» What the exercise asks
The pictures in the data below are to be omitted; all else must be duplicated exactly.

» Data
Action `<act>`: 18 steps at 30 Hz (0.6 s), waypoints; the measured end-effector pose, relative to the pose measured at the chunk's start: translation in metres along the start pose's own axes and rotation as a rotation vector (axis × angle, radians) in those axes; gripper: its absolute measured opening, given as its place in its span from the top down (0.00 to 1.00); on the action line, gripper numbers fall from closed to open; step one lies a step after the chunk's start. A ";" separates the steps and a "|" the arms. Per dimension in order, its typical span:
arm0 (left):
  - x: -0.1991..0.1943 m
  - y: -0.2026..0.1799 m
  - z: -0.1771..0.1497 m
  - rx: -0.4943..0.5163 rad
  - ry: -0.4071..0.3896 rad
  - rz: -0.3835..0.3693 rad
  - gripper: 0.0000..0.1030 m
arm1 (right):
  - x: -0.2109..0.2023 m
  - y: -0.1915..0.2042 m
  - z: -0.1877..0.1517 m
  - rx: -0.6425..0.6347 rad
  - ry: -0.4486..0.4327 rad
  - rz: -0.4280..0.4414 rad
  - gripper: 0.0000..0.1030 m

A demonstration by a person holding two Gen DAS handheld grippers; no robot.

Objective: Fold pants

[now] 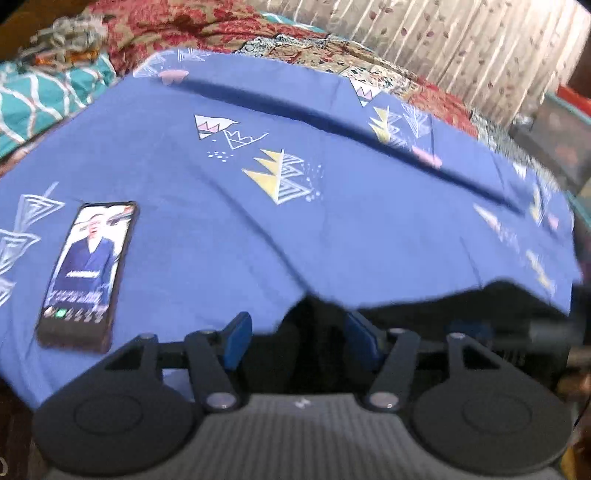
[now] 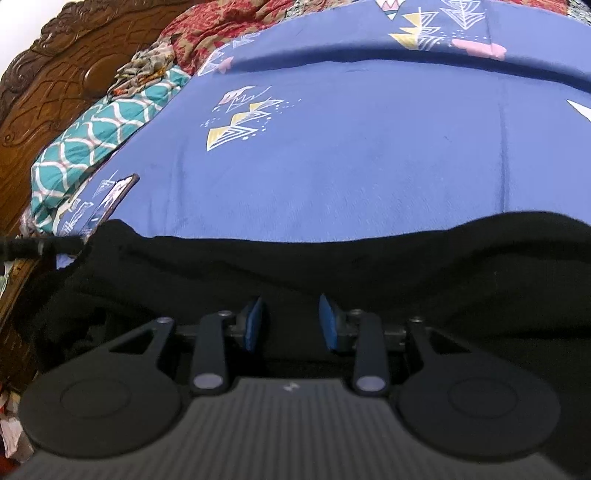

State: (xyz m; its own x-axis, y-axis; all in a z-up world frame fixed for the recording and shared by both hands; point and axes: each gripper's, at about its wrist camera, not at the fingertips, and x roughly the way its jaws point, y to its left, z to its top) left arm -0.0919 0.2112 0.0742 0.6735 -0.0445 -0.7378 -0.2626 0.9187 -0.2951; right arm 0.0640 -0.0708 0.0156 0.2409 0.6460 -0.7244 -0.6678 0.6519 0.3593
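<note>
Black pants (image 2: 332, 258) lie along the near edge of a bed covered with a blue patterned sheet (image 2: 351, 155). In the right wrist view my right gripper (image 2: 291, 317) is open, its blue pads (image 2: 255, 325) over the black cloth with nothing between them. In the left wrist view my left gripper (image 1: 295, 332) is open at the sheet's near edge; the black pants (image 1: 461, 299) show as a dark mass just ahead and to the right. The frame is blurred.
A lit phone (image 1: 88, 273) lies on the sheet at the left and shows in the right wrist view (image 2: 110, 199) too. Teal patterned cloth (image 2: 96, 136), red patterned bedding (image 1: 207, 26), a carved wooden headboard (image 2: 55, 81) and a curtain (image 1: 461, 40) border the bed.
</note>
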 end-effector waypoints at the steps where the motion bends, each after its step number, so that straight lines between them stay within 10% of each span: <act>1: 0.005 0.001 0.007 -0.016 0.019 -0.026 0.47 | 0.002 0.002 0.001 0.008 -0.005 0.001 0.63; 5: 0.034 0.004 0.022 -0.067 0.133 -0.129 0.48 | 0.003 -0.002 -0.001 0.033 -0.017 0.011 0.63; 9: 0.072 0.008 0.011 -0.178 0.267 -0.165 0.88 | 0.003 0.001 -0.002 0.034 -0.024 0.006 0.63; 18: -0.002 -0.023 -0.009 -0.003 -0.270 -0.004 0.92 | -0.014 0.022 -0.001 0.037 -0.170 0.023 0.63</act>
State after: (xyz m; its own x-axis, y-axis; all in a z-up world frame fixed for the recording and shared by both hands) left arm -0.0930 0.1864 0.0770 0.8343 0.0590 -0.5482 -0.2618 0.9174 -0.2997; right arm 0.0454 -0.0658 0.0335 0.3434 0.7168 -0.6069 -0.6491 0.6482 0.3982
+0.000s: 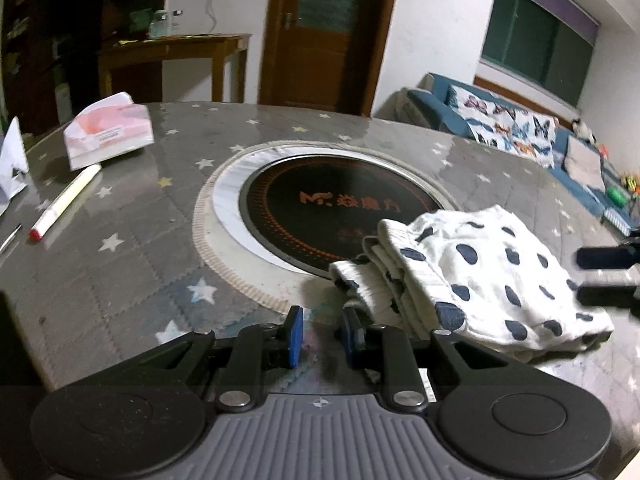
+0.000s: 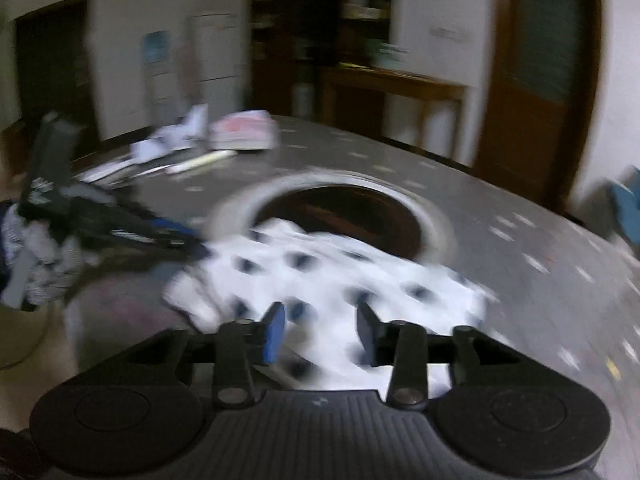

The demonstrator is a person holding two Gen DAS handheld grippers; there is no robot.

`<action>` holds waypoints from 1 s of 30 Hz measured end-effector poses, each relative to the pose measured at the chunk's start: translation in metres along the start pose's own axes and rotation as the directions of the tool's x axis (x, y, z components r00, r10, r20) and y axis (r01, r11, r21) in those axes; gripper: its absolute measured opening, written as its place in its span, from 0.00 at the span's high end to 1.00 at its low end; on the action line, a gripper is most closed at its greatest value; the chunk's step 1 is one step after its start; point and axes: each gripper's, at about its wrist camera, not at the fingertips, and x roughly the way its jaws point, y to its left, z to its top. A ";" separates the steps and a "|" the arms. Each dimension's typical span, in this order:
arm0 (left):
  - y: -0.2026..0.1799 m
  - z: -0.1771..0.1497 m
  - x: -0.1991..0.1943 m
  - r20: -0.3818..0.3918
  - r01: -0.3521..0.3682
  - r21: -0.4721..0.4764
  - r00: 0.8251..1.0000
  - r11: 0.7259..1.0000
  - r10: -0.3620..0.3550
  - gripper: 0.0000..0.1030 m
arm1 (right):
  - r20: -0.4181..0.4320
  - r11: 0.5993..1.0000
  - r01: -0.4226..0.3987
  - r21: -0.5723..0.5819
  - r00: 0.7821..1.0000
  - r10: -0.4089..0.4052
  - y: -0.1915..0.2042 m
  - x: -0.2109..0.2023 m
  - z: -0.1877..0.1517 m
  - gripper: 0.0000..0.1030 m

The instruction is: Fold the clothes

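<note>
A folded white garment with dark blue dots point(image 1: 476, 276) lies on the grey star-patterned table point(image 1: 120, 264), partly over the round cooktop rim. My left gripper point(image 1: 322, 336) is open and empty, just left of the garment's near edge. In the left wrist view the right gripper's black fingers point(image 1: 608, 258) reach in from the right edge, apart, beside the garment. In the blurred right wrist view my right gripper point(image 2: 320, 332) is open above the near part of the garment point(image 2: 332, 272). The left gripper point(image 2: 132, 228) shows at its left.
A black round induction cooktop point(image 1: 332, 216) sits in the table's middle. A tissue pack point(image 1: 108, 132), a white pen with a red cap point(image 1: 64, 202) and papers point(image 1: 14, 160) lie at the far left. A blue sofa point(image 1: 520, 128) stands behind the table.
</note>
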 end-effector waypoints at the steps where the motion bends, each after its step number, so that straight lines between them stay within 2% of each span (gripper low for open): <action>1: 0.002 0.000 -0.002 0.004 0.000 -0.012 1.000 1.000 0.000 0.74 | 0.001 0.999 -0.022 -0.041 1.000 0.022 0.010 0.008 0.005 0.59; 5: 0.004 0.000 -0.008 0.018 0.006 -0.045 1.000 0.999 -0.006 0.71 | -0.007 0.975 -0.094 -0.201 0.996 0.094 0.049 0.038 0.022 0.55; 8: 0.005 0.001 -0.009 0.025 0.020 -0.063 1.000 0.998 -0.018 0.71 | -0.022 0.953 -0.086 -0.292 0.996 0.083 0.068 0.057 0.026 0.55; 12: 0.004 0.001 -0.004 0.022 0.040 -0.079 0.999 0.996 -0.038 0.71 | -0.051 0.943 -0.065 -0.327 0.997 0.051 0.074 0.077 0.023 0.57; 14: 0.002 0.000 0.000 0.017 0.049 -0.081 0.999 0.996 -0.048 0.71 | -0.063 0.947 -0.078 -0.312 0.996 0.061 0.073 0.080 0.022 0.59; 15: 0.001 -0.001 0.001 0.014 0.053 -0.081 0.999 0.995 -0.052 0.71 | -0.066 0.950 -0.088 -0.301 0.995 0.072 0.072 0.081 0.021 0.65; 18: 0.002 -0.002 0.007 0.003 0.058 -0.089 0.998 0.994 -0.058 0.71 | -0.060 0.958 -0.107 -0.266 0.994 0.095 0.069 0.079 0.019 0.75; 21: 0.003 -0.002 0.010 -0.003 0.059 -0.100 0.998 0.993 -0.060 0.71 | -0.041 0.969 -0.121 -0.216 0.993 0.115 0.061 0.074 0.022 0.81; 26: 0.005 -0.002 0.012 -0.004 0.063 -0.115 0.998 0.991 -0.064 0.71 | 0.004 0.983 -0.153 -0.097 0.988 0.155 0.041 0.059 0.032 0.85; 30: 0.009 -0.003 0.015 -0.010 0.066 -0.130 0.998 0.989 -0.068 0.71 | 0.067 0.976 -0.199 -0.088 0.976 0.205 0.041 0.036 0.040 0.90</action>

» Result of the exercise
Action `<act>`: 18 steps at 30 Hz (0.6 s), waypoints; the measured end-effector pose, relative to the pose measured at the chunk's start: translation in metres along the start pose's own axes and rotation as a rotation vector (axis × angle, radians) in those axes; gripper: its absolute measured opening, given as its place in its span from the top down (0.00 to 1.00); on the action line, gripper numbers fall from closed to open; step one lies a step after the chunk's start. A ";" separates the steps and a "|" the arms. Per dimension in order, its typical span:
arm0 (left):
  - x: -0.1991..0.1943 m
  - y: -0.2026..0.1799 m
  - z: -0.1771..0.1497 m
  - rx: -0.4943..0.5163 rad
  - ry: -0.4071..0.3896 rad
  - rz: -0.3835..0.3693 rad
  - gripper: 0.0000..0.1030 m
arm1 (right):
  - x: -0.2109..0.2023 m
  - y: -0.1915..0.2042 m
  - z: -0.1877..0.1517 m
  - rx: -0.6425..0.6347 rad
  - ry: -0.4486..0.4327 rad
  - rz: -0.4280..0.4414 rad
  - gripper: 0.0000..0.1030 m

A demonstration by a person holding two Gen DAS handheld grippers; no robot.

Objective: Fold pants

[now] 
[now] 

State: (xyz m; its own x-axis, y-axis; all in a z-up world frame fixed for the recording and shared by both hands; point and axes: each gripper's, at about its wrist camera, not at the fingertips, and x roughly the way its jaws point, y to its left, z to its top) left arm -0.0919 0.2112 0.0742 0.6735 -0.0445 -0.7378 -0.2626 0.9187 -0.2951; right arm 0.0640 -0.0708 0.0156 0.2409 0.6460 -0.7244 -0.6678 0.6519 0.3593
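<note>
Black pants (image 2: 332, 258) lie along the near edge of a bed covered with a blue patterned sheet (image 2: 351, 155). In the right wrist view my right gripper (image 2: 291, 317) is open, its blue pads (image 2: 255, 325) over the black cloth with nothing between them. In the left wrist view my left gripper (image 1: 295, 332) is open at the sheet's near edge; the black pants (image 1: 461, 299) show as a dark mass just ahead and to the right. The frame is blurred.
A lit phone (image 1: 88, 273) lies on the sheet at the left and shows in the right wrist view (image 2: 110, 199) too. Teal patterned cloth (image 2: 96, 136), red patterned bedding (image 1: 207, 26), a carved wooden headboard (image 2: 55, 81) and a curtain (image 1: 461, 40) border the bed.
</note>
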 end-effector waypoints at the steps where the motion bends, each after its step number, so that straight lines between them stay within 10% of each span: <act>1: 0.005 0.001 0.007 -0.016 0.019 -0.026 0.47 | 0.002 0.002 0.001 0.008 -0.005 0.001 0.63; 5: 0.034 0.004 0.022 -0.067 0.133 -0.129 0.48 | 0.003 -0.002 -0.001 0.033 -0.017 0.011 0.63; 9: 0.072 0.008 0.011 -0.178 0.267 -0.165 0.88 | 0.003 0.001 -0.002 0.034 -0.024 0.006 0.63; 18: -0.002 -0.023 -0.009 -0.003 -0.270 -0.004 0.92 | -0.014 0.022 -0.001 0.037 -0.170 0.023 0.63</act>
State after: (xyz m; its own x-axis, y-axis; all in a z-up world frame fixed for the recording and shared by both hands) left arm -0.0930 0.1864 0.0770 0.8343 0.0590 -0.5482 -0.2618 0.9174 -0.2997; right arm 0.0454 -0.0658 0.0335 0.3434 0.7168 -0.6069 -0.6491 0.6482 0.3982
+0.000s: 
+0.000s: 

The demonstrator is a person holding two Gen DAS handheld grippers; there is no robot.

`<action>` holds waypoints from 1 s of 30 Hz measured end-effector poses, each relative to the pose measured at the chunk's start: translation in metres along the start pose's own axes and rotation as the directions of the tool's x axis (x, y, z components r00, r10, r20) and y axis (r01, r11, r21) in those axes; gripper: its absolute measured opening, written as its place in its span, from 0.00 at the span's high end to 1.00 at its low end; on the action line, a gripper is most closed at its greatest value; the chunk's step 1 is one step after its start; point and axes: each gripper's, at about its wrist camera, not at the fingertips, and x roughly the way its jaws point, y to its left, z to its top. A ";" separates the steps and a "|" the arms. Each dimension's typical span, in this order:
arm0 (left):
  - y: -0.2026..0.1799 m
  - z: -0.1771..0.1497 m
  - x: -0.1991..0.1943 m
  - r20: -0.3818..0.3918
  - r01: -0.3521..0.3682
  - r21: -0.4721..0.4764
  - r00: 0.8251..1.0000
  - r11: 0.7259..1.0000
  - r10: -0.3620..0.3550
  - gripper: 0.0000..0.1030 m
arm1 (right):
  - r20: -0.4181..0.4320
  - r11: 0.5993..1.0000
  - r01: -0.4226..0.3987
  - r21: -0.5723..0.5819
  - r00: 0.7821..1.0000
  - r10: -0.4089..0.4052
  - y: -0.1915..0.2042 m
  - x: -0.2109..0.2023 m
  - z: -0.1877..0.1517 m
  - gripper: 0.0000..0.1030 m

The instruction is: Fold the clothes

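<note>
A folded white garment with dark blue dots point(image 1: 476, 276) lies on the grey star-patterned table point(image 1: 120, 264), partly over the round cooktop rim. My left gripper point(image 1: 322, 336) is open and empty, just left of the garment's near edge. In the left wrist view the right gripper's black fingers point(image 1: 608, 258) reach in from the right edge, apart, beside the garment. In the blurred right wrist view my right gripper point(image 2: 320, 332) is open above the near part of the garment point(image 2: 332, 272). The left gripper point(image 2: 132, 228) shows at its left.
A black round induction cooktop point(image 1: 332, 216) sits in the table's middle. A tissue pack point(image 1: 108, 132), a white pen with a red cap point(image 1: 64, 202) and papers point(image 1: 14, 160) lie at the far left. A blue sofa point(image 1: 520, 128) stands behind the table.
</note>
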 end-effector waypoints at the steps where the motion bends, each after its step number, so that straight lines between them stay within 2% of each span (gripper low for open): <action>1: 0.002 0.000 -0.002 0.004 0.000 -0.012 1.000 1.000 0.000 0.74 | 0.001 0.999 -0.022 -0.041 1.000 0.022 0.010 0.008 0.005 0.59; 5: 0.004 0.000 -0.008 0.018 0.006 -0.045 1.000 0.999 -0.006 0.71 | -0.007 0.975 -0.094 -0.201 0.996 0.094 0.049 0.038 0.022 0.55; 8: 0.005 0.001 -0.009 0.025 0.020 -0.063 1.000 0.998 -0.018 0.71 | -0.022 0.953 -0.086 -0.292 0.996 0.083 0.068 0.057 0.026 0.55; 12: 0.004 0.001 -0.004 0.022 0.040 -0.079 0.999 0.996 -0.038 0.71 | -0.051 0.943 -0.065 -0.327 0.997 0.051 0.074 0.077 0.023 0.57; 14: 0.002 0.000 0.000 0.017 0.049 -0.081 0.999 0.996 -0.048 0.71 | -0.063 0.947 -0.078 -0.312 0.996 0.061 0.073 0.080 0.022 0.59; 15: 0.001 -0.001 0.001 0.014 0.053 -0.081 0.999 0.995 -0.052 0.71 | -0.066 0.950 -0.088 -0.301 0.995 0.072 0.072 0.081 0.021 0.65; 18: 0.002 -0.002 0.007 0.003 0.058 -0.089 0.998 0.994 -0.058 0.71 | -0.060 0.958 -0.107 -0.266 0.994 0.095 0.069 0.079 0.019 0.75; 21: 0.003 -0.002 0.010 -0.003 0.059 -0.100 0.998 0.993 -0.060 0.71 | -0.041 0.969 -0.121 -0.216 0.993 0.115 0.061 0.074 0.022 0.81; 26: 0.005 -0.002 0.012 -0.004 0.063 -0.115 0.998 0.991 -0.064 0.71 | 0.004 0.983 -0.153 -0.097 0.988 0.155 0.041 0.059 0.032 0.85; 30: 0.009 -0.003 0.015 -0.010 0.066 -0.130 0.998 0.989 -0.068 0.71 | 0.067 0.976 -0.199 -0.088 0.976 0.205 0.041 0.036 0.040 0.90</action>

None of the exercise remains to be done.